I’m aware of all the arguments against nonlocal jumps, but this is a near-showstopper for readily translating code out of Python into Go; too many Python idioms will break and have to be translated in complicated and failure-prone ways. Someday this could be a problem for NTPsec; if we move to Go we’ll probably want to go that whole way and shift our Python as well.

My learning project may have been just a little too small, as it gave me no reason to dive into the stranger corners of the Go object system. I haven’t fully learned interfaces and reflection yet, so I can neither praise that part of the design nor speak to any deficiencies that might lurk there.

Now we’ll return to more specific NTPsec-related concerns. What specifically can we say about Go’s suitability as an implementation language for ntpd?

The big foreground issue is garbage collection. It’s nearly unprecedented ^[1] for a language to be both garbage-collected and as squarely aimed at systems programming as Go is, because systems programmers have trouble tolerating the stop-the-world pauses that happen when the GC runs.

On the other hand, this problem potentially affects ntpd less than one might think. The way it normally operates is to make fine adjustments to the system clock at a relatively long interval (normally a second). It is not very sensitive to small variations in the size of that interval; it can’t be, because it has to handle incoming packets at unpredictable times.

That said, ntpd does have a few time-sensitive critical regions; these are wrapped closely around the system calls that manipulate the clock. Which brings us to the first relevant Go promise; you can tell its runtime to turn the GC off. Of course if you do this memory usage will grow without bound while it is off, but for a small critical region that is doing neither string operations nor I/O this shouldn’t be a problem.

Go’s second relevant promise is that it can hold the size of stop-the-world pauses way down, to under 10ms and usually much less. I’ve seen graphs of real-world server performance on large applications that back this up, with pause times tightly clustered around 2ms. Some of these are linked from the Go blog post on Prioritizing low latency and simplicity.

I’m pretty sure that the combination of suppressing GC in critical regions with stalls outside them held to under 10ms will be good enough for NTPsec. We’ll measure to be sure, but I would be quite surprised if this became a showstopper.

Another issue: I mentioned before that Go produces fat binaries due to the size of the Go runtime. As a painful example, the binary for my 1600LOC loccount.go program is twice the size of the 62KLOC ntpd binary in C!

At first sight this seems ridiculous, but there are two mitigating factors. One is that the Go runtime will be a constant rather than scaling overhead; as the actual program it’s attached to gets larger the size numbers will look progressively less silly. The other is that statically-linked C programs look bloated, too. Our expectations are formed by dynamic linking, which hides the memory cost of the C standard library and whatever other libraries we’re linking.

Still, a little nervousness about how gracefully Go would deploy in constrained embedded environments seems justified. While this is not historically a significant use case for ntpd, I would hate to choose an implementation language that forecloses it.

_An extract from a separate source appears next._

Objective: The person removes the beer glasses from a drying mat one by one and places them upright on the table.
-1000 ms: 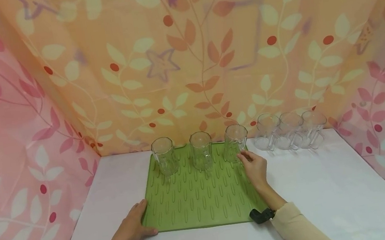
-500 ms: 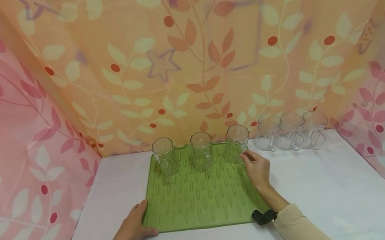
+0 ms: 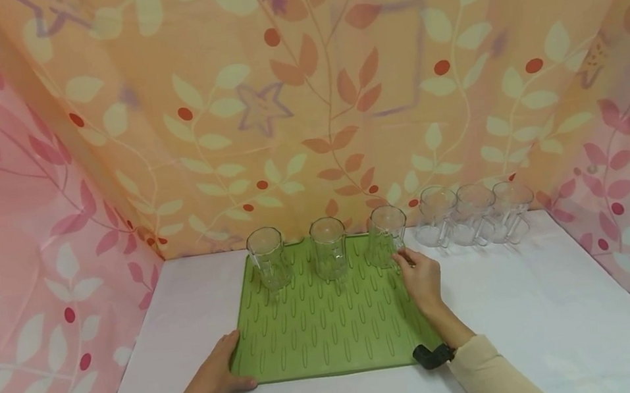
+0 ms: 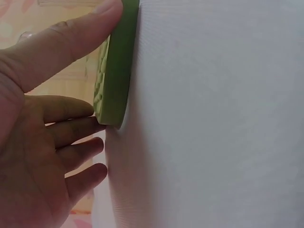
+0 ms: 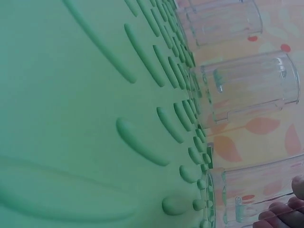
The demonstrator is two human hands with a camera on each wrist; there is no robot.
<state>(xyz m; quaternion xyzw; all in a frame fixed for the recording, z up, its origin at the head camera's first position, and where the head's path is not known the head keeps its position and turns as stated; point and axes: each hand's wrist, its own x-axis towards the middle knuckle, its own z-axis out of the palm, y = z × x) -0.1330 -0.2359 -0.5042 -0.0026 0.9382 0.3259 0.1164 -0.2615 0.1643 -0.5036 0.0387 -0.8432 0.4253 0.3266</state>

Fortunately, this is a business problem for Google. To fully realize the benefits of Go they need to be able to deploy on Android, and we know this is a use case the Go developers pay attention to. NTPsec probably won’t need to be able to deploy on embedded faster than Google needs to.

Since writing most of the preceding I have also implemented the outer parts of an IRC server in Go - all the socket handling and multiplex I/O, basically everything but the IRC protocol state machine itself. As a network service daemon, this is architecturally much closer to ntpd than loccount was. You can clone the result from here:

git@git.binaryredneck.net:p/ircsome/ircsome

It’s only 358 lines in Go, which is rather impressive.

In conclusion, I judge that while Go has some minor liabilities it is quite suitable as an implementation language for ntpd.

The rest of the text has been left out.